The call function to the pipeline for generation.
Args:
prompt (`str` or `List[str]`, *optional*):
The prompt or prompts to guide image generation. If not defined, you need to pass `prompt_embeds`.
image (`torch.FloatTensor`, `PIL.Image.Image`, `np.ndarray`, `List[torch.FloatTensor]`, `List[PIL.Image.Image]`, or `List[np.ndarray]`):
`Image` or tensor representing an image batch to be used as the starting point. Can also accept image
latents as `image`, but if passing latents directly it is not encoded again.
strength (`float`, *optional*, defaults to 0.8):
Indicates extent to transform the reference `image`. Must be between 0 and 1. `image` is used as a
starting point and more noise is added the higher the `strength`. The number of denoising steps depends
on the amount of noise initially added. When `strength` is 1, added noise is maximum and the denoising
process runs for the full number of iterations specified in `num_inference_steps`. A value of 1
essentially ignores `image`.
num_inference_steps (`int`, *optional*, defaults to 50):
The number of denoising steps. More denoising steps usually lead to a higher quality image at the
expense of slower inference. This parameter is modulated by `strength`.

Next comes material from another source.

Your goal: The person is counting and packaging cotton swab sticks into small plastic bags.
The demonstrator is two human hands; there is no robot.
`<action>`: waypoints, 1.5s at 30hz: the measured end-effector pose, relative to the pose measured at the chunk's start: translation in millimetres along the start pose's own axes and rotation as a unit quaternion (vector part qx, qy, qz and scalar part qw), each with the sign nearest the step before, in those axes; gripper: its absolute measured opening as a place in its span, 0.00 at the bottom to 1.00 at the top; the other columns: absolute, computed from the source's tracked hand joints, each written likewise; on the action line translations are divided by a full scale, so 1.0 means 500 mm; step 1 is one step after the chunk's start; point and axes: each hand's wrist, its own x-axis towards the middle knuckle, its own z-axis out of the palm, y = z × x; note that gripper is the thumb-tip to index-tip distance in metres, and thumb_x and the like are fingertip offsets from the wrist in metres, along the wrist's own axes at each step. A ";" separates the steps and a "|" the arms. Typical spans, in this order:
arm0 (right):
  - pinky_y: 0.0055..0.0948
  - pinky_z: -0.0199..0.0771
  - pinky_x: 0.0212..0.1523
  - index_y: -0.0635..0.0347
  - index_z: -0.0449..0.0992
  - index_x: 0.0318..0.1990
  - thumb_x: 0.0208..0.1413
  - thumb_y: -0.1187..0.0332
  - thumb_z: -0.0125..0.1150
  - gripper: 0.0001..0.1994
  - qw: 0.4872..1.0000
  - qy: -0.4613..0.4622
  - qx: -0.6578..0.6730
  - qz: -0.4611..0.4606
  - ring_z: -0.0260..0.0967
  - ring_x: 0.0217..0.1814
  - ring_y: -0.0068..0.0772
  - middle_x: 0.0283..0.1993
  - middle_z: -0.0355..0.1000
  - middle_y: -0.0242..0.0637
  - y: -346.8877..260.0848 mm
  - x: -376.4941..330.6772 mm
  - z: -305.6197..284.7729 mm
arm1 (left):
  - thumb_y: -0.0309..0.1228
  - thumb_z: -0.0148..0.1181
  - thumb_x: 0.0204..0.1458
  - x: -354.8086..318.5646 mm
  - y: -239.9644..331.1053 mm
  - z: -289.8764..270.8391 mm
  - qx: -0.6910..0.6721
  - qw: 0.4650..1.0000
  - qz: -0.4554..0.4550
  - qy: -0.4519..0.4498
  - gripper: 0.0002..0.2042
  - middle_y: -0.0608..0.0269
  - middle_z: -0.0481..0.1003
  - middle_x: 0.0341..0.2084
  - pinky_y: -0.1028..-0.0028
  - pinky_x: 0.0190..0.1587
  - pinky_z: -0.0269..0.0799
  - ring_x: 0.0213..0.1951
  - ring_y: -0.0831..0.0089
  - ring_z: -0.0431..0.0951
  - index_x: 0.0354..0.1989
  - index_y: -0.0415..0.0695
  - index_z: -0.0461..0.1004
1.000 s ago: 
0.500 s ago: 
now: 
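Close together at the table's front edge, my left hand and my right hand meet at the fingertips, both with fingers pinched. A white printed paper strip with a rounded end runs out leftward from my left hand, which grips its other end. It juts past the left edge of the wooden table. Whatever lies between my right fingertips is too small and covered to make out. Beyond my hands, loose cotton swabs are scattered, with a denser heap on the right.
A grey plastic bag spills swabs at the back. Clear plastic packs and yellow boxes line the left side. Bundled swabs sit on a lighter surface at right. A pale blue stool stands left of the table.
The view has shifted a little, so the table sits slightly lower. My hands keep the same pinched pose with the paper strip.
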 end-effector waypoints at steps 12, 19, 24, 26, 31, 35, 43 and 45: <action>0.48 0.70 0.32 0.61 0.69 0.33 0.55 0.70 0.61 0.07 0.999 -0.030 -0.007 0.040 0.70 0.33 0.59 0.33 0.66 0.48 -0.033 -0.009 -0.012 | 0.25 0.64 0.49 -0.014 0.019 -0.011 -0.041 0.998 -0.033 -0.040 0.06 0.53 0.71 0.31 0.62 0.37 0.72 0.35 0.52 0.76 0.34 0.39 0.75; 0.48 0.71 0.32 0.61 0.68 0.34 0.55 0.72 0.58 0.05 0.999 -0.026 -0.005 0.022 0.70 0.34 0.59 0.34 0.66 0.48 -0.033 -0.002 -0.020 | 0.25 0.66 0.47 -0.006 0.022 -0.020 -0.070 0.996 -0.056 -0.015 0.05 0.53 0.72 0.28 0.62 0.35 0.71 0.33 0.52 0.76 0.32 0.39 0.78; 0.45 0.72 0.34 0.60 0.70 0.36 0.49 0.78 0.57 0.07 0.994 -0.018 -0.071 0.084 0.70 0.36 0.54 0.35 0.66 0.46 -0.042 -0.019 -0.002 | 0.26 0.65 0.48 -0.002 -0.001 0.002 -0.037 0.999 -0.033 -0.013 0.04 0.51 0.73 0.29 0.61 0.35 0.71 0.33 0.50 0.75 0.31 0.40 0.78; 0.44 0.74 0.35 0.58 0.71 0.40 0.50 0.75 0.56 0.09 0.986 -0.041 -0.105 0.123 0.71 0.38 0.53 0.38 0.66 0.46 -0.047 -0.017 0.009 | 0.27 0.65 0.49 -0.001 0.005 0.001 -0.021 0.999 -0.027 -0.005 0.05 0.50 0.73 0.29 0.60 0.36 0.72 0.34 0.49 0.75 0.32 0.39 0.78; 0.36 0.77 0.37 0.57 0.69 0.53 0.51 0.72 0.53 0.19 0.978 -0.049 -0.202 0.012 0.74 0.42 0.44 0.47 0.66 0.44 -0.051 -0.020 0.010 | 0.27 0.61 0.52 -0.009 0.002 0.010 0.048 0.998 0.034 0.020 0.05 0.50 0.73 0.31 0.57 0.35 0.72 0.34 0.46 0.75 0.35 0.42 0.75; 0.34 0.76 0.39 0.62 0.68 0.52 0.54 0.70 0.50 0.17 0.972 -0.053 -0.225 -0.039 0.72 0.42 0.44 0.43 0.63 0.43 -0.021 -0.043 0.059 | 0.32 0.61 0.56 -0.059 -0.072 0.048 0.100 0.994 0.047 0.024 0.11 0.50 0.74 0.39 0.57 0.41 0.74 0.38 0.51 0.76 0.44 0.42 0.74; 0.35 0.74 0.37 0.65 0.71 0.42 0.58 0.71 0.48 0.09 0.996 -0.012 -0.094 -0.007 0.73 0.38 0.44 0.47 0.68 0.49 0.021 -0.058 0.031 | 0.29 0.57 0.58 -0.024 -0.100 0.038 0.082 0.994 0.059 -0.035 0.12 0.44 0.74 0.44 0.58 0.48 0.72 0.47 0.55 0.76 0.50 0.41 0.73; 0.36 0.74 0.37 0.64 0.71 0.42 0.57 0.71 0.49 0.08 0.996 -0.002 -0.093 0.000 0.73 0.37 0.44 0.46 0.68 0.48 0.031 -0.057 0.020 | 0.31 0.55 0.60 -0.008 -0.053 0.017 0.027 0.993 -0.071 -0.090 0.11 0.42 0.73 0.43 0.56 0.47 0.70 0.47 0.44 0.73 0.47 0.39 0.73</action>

guidance_scale (`float`, *optional*, defaults to 7.5):
A higher guidance scale value encourages the model to generate images closely linked to the text
`prompt` at the expense of lower image quality. Guidance scale is enabled when `guidance_scale > 1`.
negative_prompt (`str` or `List[str]`, *optional*):
The prompt or prompts to guide what to not include in image generation. If not defined, you need to
pass `negative_prompt_embeds` instead. Ignored when not using guidance (`guidance_scale < 1`).
num_images_per_prompt (`int`, *optional*, defaults to 1):
The number of images to generate per prompt.
eta (`float`, *optional*, defaults to 0.0):
Corresponds to parameter eta (η) from the [DDIM](https://arxiv.org/abs/2010.02502) paper. Only applies
to the [`~schedulers.DDIMScheduler`], and is ignored in other schedulers.
generator (`torch.Generator` or `List[torch.Generator]`, *optional*):
A [`torch.Generator`](https://pytorch.org/docs/stable/generated/torch.Generator.html) to make
generation deterministic.
prompt_embeds (`torch.FloatTensor`, *optional*):
Pre-generated text embeddings. Can be used to easily tweak text inputs (prompt weighting). If not
provided, text embeddings are generated from the `prompt` input argument.
negative_prompt_embeds (`torch.FloatTensor`, *optional*):
Pre-generated negative text embeddings. Can be used to easily tweak text inputs (prompt weighting). If
not provided, `negative_prompt_embeds` are generated from the `negative_prompt` input argument.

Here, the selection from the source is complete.